| Work order |
The data below holds a line containing "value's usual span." and a line containing "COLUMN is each"; please quote exactly those two lines and every line between them, and nothing else.

| Source records |

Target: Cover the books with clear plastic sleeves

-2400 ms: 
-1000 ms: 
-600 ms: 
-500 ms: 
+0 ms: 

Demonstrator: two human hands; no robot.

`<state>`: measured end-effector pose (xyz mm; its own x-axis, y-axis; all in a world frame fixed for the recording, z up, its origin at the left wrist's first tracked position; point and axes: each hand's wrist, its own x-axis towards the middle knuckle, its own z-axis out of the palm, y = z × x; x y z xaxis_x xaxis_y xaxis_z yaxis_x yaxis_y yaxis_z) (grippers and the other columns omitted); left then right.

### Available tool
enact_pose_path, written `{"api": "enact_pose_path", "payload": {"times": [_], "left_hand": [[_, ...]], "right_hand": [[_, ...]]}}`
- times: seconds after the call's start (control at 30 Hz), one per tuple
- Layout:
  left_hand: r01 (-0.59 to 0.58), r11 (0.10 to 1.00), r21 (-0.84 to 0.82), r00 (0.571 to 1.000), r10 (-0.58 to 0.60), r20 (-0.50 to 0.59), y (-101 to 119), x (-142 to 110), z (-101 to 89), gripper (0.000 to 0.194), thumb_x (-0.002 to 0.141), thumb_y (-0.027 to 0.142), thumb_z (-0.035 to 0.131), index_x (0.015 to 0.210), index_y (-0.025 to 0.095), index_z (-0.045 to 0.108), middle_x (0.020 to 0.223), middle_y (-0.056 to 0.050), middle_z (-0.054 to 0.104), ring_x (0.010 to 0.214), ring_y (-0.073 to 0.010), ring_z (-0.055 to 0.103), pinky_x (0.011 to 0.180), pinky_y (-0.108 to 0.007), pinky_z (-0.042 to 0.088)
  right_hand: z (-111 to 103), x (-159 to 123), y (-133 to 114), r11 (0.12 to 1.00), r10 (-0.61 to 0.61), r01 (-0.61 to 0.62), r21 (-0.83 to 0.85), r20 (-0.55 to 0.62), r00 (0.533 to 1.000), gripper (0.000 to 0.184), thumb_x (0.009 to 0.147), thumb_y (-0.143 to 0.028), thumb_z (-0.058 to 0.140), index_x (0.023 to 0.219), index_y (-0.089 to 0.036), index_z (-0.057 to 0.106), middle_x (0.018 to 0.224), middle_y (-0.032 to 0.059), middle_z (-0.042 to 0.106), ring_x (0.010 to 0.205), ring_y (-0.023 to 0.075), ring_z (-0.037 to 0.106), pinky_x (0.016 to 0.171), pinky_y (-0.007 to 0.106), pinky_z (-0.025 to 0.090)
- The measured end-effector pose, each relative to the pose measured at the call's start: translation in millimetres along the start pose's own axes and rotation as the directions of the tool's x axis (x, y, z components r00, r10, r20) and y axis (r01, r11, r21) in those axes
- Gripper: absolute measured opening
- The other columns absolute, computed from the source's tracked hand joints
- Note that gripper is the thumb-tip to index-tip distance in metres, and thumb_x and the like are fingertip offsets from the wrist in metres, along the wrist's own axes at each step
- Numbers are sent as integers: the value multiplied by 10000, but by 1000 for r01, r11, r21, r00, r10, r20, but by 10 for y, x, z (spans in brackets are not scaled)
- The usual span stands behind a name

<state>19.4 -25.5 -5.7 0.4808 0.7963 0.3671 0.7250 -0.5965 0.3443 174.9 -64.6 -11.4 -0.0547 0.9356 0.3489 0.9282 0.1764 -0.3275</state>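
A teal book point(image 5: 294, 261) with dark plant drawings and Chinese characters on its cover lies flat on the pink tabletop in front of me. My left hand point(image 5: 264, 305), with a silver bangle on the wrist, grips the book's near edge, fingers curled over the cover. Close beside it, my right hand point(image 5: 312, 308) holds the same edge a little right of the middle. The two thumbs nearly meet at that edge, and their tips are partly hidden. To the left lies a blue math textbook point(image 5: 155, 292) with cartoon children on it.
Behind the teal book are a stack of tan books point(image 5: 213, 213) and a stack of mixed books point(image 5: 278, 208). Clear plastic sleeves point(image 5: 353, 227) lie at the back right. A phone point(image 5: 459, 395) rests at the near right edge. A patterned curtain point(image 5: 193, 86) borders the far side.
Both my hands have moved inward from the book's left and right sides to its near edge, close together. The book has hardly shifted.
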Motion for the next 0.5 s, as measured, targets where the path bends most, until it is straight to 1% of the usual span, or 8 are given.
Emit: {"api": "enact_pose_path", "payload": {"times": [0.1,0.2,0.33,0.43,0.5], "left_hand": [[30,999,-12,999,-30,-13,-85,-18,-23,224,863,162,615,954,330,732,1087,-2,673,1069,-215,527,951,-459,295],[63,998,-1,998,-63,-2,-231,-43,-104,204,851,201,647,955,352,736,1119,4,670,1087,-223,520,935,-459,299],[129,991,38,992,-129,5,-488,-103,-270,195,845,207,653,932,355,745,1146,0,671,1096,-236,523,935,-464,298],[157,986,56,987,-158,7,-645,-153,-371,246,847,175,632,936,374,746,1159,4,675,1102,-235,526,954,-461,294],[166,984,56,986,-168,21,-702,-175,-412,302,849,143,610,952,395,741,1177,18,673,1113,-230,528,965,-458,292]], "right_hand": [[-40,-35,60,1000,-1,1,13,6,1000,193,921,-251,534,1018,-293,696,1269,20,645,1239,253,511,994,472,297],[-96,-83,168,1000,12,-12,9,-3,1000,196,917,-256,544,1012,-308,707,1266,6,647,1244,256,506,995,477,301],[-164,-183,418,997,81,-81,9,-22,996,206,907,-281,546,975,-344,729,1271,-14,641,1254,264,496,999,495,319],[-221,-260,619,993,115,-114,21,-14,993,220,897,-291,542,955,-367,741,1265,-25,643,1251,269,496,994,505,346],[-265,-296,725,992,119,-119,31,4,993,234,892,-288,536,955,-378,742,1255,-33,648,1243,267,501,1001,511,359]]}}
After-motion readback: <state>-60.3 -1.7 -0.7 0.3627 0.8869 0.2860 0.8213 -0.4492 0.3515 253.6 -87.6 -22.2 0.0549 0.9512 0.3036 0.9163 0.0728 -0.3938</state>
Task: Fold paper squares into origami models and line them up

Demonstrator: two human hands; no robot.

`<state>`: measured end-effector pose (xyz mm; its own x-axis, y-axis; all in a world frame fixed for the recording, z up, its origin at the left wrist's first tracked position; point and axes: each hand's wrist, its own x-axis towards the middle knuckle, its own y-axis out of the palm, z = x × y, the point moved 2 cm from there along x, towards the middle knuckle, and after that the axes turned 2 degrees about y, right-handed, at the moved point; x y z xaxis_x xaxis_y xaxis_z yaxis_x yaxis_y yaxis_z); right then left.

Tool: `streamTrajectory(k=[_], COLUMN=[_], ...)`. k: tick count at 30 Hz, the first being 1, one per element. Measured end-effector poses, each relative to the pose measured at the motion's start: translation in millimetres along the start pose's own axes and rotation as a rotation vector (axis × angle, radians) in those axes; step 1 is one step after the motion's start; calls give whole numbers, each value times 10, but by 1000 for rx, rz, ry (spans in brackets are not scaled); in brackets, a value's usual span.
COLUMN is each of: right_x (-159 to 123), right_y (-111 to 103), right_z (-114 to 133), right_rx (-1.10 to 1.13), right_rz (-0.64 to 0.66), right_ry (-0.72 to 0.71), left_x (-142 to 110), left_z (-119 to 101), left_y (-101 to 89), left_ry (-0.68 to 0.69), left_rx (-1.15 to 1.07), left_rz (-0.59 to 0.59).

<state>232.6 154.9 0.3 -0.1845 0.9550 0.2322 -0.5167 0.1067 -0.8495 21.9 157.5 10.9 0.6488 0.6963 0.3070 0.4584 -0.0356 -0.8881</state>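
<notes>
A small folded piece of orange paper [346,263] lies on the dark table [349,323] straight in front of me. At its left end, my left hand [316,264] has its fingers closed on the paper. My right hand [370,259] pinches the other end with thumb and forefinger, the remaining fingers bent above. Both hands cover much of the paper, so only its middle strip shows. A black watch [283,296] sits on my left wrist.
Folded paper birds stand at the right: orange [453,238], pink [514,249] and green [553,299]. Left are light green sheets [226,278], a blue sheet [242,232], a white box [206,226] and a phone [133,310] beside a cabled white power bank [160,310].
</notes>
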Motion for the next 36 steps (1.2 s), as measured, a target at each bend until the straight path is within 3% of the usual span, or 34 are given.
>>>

| Solution to the problem |
Tool: `streamTrajectory(k=[_], COLUMN=[_], ...)`. k: tick count at 30 Hz, the first being 1, one per element. Measured end-effector poses, each relative to the pose measured at the motion's start: translation in millimetres along the start pose's own axes and rotation as a rotation vector (axis × angle, radians) in those axes; step 1 is one step after the motion's start; calls give whole numbers, each value times 10, but by 1000 for rx, rz, ry (spans in brackets are not scaled); in brackets, a value's usual span.
COLUMN is each of: right_x (-159 to 123), right_y (-111 to 103), right_z (-114 to 133), right_rx (-1.10 to 1.13), right_rz (-0.64 to 0.66), right_ry (-0.72 to 0.71), left_x (-142 to 110), left_z (-119 to 101), left_y (-101 to 89), left_ry (-0.68 to 0.69), left_rx (-1.15 to 1.07), left_rz (-0.59 to 0.59).

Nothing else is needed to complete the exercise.